Una recente ordinanza della Corte di Cassazione ha ampliato l’accesso alle agevolazioni fiscali per la prima casa, includendo anche gli immobili classificati come F/2 (unità collabenti). Questo significa che oggi chi acquista un edificio inagibile può comunque beneficiare dei vantaggi fiscali previsti per la prima casa, a patto di rispettare determinati requisiti.
Cosa sono i fabbricati collabenti?
I fabbricati collabenti sono immobili che, a causa del loro stato di degrado, non producono reddito e non sono abitabili. Sono classificati nella categoria catastale F/2, che comprende:
- Immobili diroccati;
- Strutture fatiscenti o parzialmente demolite;
- Edifici con il tetto crollato;
- Immobili con un livello di degrado tale da non avere autonomia funzionale.
In passato, questi immobili erano esclusi dalle agevolazioni prima casa perché ritenuti non idonei all’uso abitativo.
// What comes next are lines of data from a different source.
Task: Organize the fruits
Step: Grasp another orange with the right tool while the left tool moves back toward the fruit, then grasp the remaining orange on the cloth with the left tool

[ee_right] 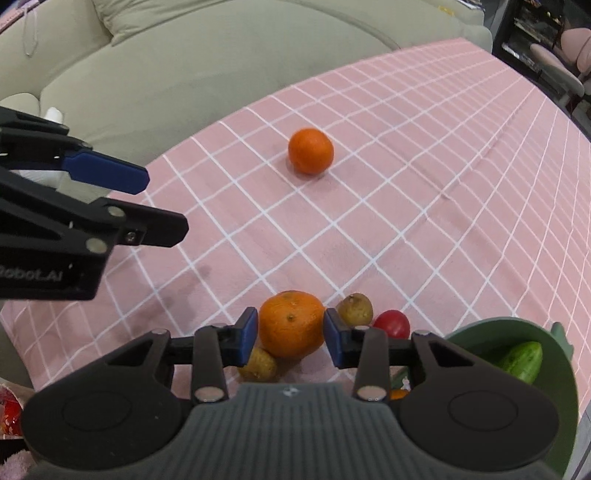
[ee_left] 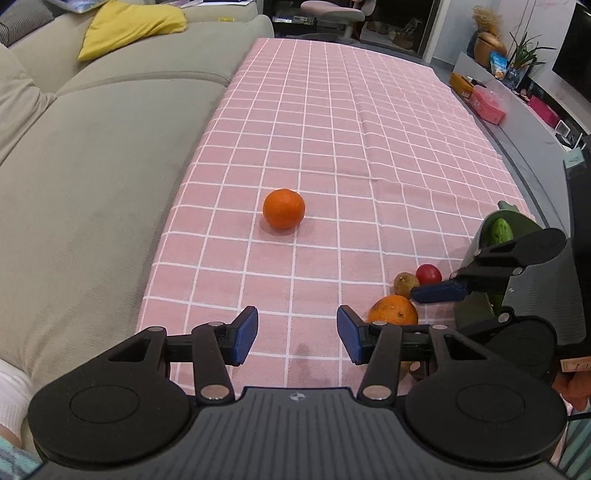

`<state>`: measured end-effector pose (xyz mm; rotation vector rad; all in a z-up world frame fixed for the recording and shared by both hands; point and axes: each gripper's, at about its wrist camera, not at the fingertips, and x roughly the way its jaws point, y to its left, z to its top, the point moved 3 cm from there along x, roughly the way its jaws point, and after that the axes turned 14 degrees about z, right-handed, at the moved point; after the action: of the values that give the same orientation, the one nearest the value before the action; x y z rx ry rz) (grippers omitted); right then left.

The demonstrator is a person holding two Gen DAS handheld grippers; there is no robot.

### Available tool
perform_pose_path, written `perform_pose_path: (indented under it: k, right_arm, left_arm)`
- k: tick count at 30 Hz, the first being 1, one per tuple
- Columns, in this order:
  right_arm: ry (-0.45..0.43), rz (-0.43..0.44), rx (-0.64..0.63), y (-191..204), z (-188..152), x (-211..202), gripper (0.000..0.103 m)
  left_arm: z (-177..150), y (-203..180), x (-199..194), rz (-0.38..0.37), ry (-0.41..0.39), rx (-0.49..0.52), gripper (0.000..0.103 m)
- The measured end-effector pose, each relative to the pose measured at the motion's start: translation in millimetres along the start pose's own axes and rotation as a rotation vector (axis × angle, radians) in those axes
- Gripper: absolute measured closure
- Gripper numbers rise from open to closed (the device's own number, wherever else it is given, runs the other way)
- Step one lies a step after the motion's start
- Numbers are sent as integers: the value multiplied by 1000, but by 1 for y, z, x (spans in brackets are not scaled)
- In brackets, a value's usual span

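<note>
Left gripper [ee_left: 297, 338]: jaws spread wide with nothing between the blue pads, held low over the near end of the pink checked tablecloth [ee_left: 351, 147]; in the right wrist view it comes in from the left edge [ee_right: 125, 199]
Right gripper [ee_right: 290, 338]: blue pads set against both sides of the big orange [ee_right: 291, 323], left pad touching the skin, right pad at its edge; whether it is truly pinched I cannot tell for sure, but it looks held
Big orange: dull, speckled skin, down by the near edge of the cloth; in the left wrist view it peeks out just behind the left gripper's right finger [ee_left: 393, 310]
Small orange [ee_left: 283, 208]: brighter, alone out on the cloth, well apart from the other fruit [ee_right: 311, 150]
Brownish fruits: one just beyond the big orange on its right [ee_right: 355, 309], another partly tucked under the right gripper's left finger [ee_right: 258, 363]
Red fruit [ee_right: 392, 323]: round and glossy, beside the far brownish one, near the bowl
Green bowl [ee_right: 561, 384]: at the right edge of the cloth, tilted toward the camera, a cucumber [ee_right: 522, 360] lying inside it
Sofa [ee_left: 92, 166]: beige, running along the left side of the table, a yellow cushion [ee_left: 129, 26] on it
</note>
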<state>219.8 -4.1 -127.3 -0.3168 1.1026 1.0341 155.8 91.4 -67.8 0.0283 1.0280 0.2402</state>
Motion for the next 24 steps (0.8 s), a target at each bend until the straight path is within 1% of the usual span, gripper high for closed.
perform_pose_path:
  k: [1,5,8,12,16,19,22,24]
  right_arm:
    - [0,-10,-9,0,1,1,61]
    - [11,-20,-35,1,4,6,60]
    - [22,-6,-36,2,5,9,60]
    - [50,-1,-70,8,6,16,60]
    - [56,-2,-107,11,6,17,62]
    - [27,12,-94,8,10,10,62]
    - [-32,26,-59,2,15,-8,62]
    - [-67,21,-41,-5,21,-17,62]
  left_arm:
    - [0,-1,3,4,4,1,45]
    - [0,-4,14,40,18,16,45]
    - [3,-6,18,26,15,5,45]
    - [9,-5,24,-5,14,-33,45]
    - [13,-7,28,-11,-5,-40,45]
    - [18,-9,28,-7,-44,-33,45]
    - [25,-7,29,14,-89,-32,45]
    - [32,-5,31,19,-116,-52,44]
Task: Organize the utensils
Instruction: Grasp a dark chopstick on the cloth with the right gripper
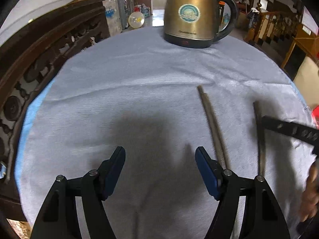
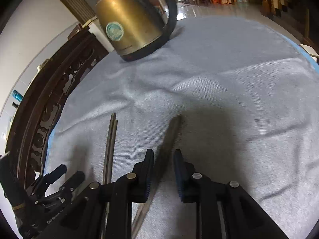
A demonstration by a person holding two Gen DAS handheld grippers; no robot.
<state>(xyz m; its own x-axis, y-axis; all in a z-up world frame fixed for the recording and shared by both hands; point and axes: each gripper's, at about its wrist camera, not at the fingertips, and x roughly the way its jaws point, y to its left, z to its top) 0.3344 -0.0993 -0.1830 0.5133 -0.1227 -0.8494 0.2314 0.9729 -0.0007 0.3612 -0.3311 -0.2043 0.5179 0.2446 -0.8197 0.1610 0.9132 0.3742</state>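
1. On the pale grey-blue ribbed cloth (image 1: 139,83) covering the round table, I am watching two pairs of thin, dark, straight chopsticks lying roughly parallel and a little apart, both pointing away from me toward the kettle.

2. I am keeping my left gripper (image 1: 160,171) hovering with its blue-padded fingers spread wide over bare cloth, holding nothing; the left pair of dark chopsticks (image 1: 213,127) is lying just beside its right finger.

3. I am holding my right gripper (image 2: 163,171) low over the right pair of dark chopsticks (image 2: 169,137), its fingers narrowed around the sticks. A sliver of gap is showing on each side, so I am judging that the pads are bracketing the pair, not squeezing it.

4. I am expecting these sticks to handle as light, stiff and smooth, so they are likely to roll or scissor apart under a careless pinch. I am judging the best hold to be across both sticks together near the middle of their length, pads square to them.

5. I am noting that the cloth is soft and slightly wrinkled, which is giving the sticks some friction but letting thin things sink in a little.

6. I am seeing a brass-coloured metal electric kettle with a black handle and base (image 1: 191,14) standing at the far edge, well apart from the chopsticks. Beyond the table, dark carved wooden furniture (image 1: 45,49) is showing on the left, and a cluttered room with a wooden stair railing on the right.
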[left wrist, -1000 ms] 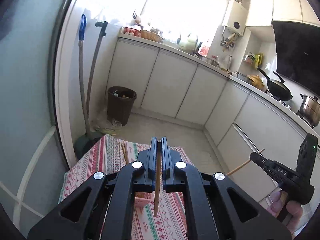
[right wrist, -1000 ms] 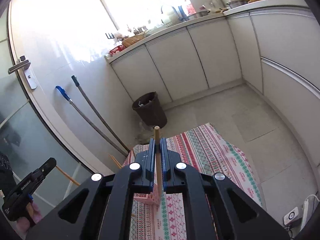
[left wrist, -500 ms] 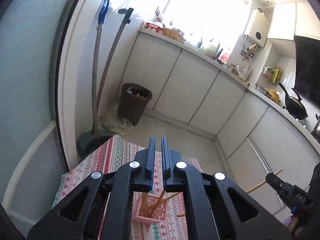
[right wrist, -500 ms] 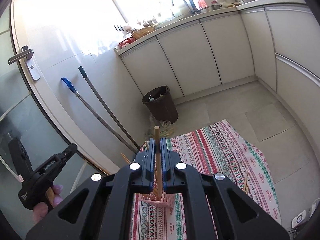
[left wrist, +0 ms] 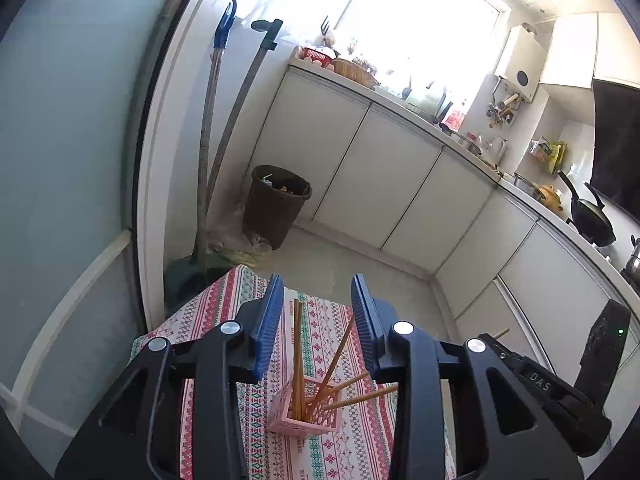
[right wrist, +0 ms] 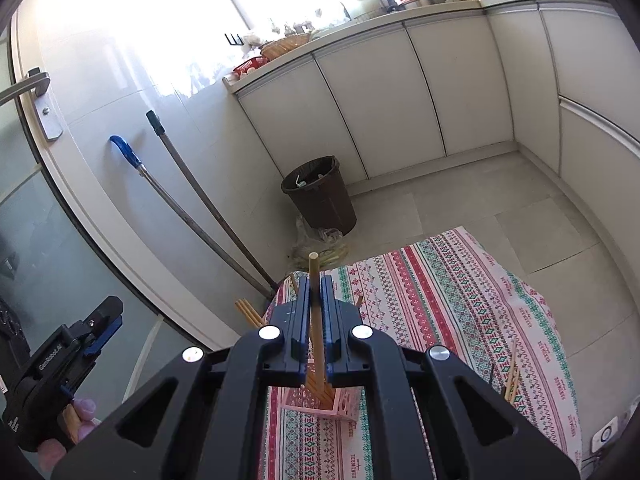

Tuttavia, la nuova interpretazione della Corte di Cassazione cambia le regole del gioco.
La svolta: ordinanza n. 3913 del 16 febbraio 2025
Con l’ordinanza n. 3913/2025, la Corte di Cassazione ha chiarito che l’assenza di abitabilità immediata non esclude l’accesso ai benefici fiscali. La normativa, infatti, non richiede che l’immobile sia già abitabile al momento dell’acquisto, ma solo che sia destinato a diventare un’abitazione attraverso opportuni interventi edilizi.
In questo modo, i fabbricati collabenti vengono equiparati agli immobili in costruzione, per i quali l’agevolazione prima casa è già prevista.
Inoltre, la Corte sottolinea che la norma che disciplina le agevolazioni esclude solo gli immobili di categoria A1, A8 e A9 (abitazioni di lusso), mentre non pone limiti specifici per la categoria F/2.
Quali sono i requisiti per ottenere l’agevolazione prima casa?
Per beneficiare dell’agevolazione prima casa, l’acquirente di un immobile collabente deve rispettare le seguenti condizioni:
- L’immobile deve trovarsi nel comune in cui l’acquirente risiede o intende trasferire la residenza entro 18 mesi dall’acquisto;
- Il beneficiario non deve essere già proprietario di un altro immobile acquistato con le agevolazioni prima casa (oppure deve venderlo entro un anno);
- L’immobile deve essere destinato ad abitazione entro tre anni dall’acquisto, con i necessari lavori di ristrutturazione.
Un’opportunità da cogliere
Questa interpretazione rappresenta una grande opportunità per chi desidera acquistare e riqualificare immobili in stato di degrado, beneficiando di una tassazione agevolata. Se stai valutando un acquisto di questo tipo, è fondamentale affidarsi a un notaio esperto per verificare tutti i requisiti e le procedure necessarie.